• **WHAT YOU HAVE TO DO**: So that nothing is lost, write out all the lines below exactly.

(AVAILABLE DATA Opens)

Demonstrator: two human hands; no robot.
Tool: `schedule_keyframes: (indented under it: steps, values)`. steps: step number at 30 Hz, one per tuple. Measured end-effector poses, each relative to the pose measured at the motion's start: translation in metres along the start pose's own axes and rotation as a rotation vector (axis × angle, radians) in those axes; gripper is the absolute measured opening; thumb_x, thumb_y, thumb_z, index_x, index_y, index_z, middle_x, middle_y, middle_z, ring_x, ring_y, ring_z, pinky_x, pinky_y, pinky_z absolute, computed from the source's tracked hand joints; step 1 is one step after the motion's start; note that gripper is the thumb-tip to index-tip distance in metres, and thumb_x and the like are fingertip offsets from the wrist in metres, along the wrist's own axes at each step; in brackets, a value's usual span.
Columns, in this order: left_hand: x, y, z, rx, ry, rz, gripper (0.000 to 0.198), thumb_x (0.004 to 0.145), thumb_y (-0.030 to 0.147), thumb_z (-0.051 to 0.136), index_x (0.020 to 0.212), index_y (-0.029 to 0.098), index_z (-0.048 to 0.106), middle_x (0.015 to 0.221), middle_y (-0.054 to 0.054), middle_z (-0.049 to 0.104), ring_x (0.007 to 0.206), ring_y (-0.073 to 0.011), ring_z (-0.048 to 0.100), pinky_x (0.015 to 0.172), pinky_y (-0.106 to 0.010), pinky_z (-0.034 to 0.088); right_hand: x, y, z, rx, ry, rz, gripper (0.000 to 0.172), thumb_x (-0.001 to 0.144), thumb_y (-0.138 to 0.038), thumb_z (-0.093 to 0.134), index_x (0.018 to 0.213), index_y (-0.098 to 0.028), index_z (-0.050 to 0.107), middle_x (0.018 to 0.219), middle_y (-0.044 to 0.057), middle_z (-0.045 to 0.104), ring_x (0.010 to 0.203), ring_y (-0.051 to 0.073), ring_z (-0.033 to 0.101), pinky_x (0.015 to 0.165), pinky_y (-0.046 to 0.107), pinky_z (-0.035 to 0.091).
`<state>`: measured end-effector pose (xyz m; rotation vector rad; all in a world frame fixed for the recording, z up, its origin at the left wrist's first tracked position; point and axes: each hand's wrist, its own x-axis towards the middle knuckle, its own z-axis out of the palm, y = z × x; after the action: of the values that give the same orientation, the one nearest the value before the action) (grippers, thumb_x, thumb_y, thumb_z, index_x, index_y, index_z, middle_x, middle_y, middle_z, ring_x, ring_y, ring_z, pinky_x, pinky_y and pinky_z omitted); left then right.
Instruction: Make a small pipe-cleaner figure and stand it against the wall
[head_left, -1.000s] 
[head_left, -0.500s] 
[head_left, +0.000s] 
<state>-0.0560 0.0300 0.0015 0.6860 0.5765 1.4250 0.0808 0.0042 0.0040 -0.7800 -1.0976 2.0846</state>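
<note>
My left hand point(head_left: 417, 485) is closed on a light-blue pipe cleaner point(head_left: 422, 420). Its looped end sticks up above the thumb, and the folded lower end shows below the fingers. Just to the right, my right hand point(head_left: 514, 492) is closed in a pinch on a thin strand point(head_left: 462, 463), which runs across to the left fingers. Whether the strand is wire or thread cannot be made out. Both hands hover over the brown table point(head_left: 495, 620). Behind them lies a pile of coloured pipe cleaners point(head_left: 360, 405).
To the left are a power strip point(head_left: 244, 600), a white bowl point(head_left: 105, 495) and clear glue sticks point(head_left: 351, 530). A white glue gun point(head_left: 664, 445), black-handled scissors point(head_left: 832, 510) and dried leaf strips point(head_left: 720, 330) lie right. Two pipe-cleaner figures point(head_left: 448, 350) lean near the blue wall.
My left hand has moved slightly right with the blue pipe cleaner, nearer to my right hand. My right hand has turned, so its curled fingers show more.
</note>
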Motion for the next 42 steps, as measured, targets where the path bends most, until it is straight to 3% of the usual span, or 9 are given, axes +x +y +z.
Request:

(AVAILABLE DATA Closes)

• **TASK RESPONSE**:
Demonstrator: two human hands; no robot.
Tool: `schedule_keyframes: (indented under it: steps, values)`. steps: step number at 30 Hz, one per tuple. Measured end-effector poses, each relative to the pose measured at the motion's start: translation in metres along the start pose's own axes and rotation as a rotation vector (axis × angle, radians) in those axes; gripper is the absolute measured opening; thumb_x, thumb_y, thumb_z, index_x, index_y, index_z, middle_x, middle_y, middle_z, ring_x, ring_y, ring_z, pinky_x, pinky_y, pinky_z absolute, computed from the source's tracked hand joints; step 1 is one step after the motion's start; note that gripper is the thumb-tip to index-tip distance in metres, and thumb_x and the like are fingertip offsets from the wrist in metres, along the wrist's own axes at each step; in brackets, a value's usual span.
Columns, in this order: left_hand: x, y, z, rx, ry, rz, gripper (0.000 to 0.198), thumb_x (0.004 to 0.145), thumb_y (-0.030 to 0.147), thumb_z (-0.051 to 0.136), index_x (0.020 to 0.212), index_y (-0.029 to 0.098), index_z (-0.048 to 0.106), middle_x (0.015 to 0.221), middle_y (-0.054 to 0.054), middle_z (-0.049 to 0.104), ring_x (0.007 to 0.206), ring_y (-0.073 to 0.011), ring_z (-0.048 to 0.100), pinky_x (0.015 to 0.172), pinky_y (-0.106 to 0.010), pinky_z (-0.034 to 0.088); right_hand: x, y, z, rx, ry, rz, gripper (0.000 to 0.172), thumb_x (-0.001 to 0.144), thumb_y (-0.138 to 0.038), thumb_z (-0.093 to 0.134), index_x (0.018 to 0.213), index_y (-0.098 to 0.028), index_z (-0.050 to 0.107), middle_x (0.018 to 0.219), middle_y (-0.044 to 0.057), middle_z (-0.045 to 0.104), ring_x (0.010 to 0.203), ring_y (-0.051 to 0.073), ring_z (-0.033 to 0.101), pinky_x (0.015 to 0.165), pinky_y (-0.046 to 0.107), pinky_z (-0.035 to 0.091).
`<state>`: measured end-effector pose (xyz m; rotation vector rad; all in a world frame fixed for the recording, z up, its origin at the left wrist's first tracked position; point and axes: each hand's wrist, its own x-axis towards the middle knuckle, its own z-axis out of the palm, y = z × x; after the action: of the values that give the same orientation, the one nearest the value before the action) (grippers, thumb_x, thumb_y, thumb_z, index_x, index_y, index_z, middle_x, middle_y, middle_z, ring_x, ring_y, ring_z, pinky_x, pinky_y and pinky_z omitted); left then right.
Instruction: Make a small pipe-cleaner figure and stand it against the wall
[head_left, -1.000s] 
[head_left, -0.500s] 
[head_left, +0.000s] 
<state>-0.0560 0.0300 0.0015 0.6860 0.5765 1.4250 0.0808 0.0042 0.0040 -0.7800 -1.0976 2.0846</state>
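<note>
My left hand point(head_left: 417, 485) is closed on a light-blue pipe cleaner point(head_left: 422, 420). Its looped end sticks up above the thumb, and the folded lower end shows below the fingers. Just to the right, my right hand point(head_left: 514, 492) is closed in a pinch on a thin strand point(head_left: 462, 463), which runs across to the left fingers. Whether the strand is wire or thread cannot be made out. Both hands hover over the brown table point(head_left: 495, 620). Behind them lies a pile of coloured pipe cleaners point(head_left: 360, 405).
To the left are a power strip point(head_left: 244, 600), a white bowl point(head_left: 105, 495) and clear glue sticks point(head_left: 351, 530). A white glue gun point(head_left: 664, 445), black-handled scissors point(head_left: 832, 510) and dried leaf strips point(head_left: 720, 330) lie right. Two pipe-cleaner figures point(head_left: 448, 350) lean near the blue wall.
My left hand has moved slightly right with the blue pipe cleaner, nearer to my right hand. My right hand has turned, so its curled fingers show more.
</note>
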Motion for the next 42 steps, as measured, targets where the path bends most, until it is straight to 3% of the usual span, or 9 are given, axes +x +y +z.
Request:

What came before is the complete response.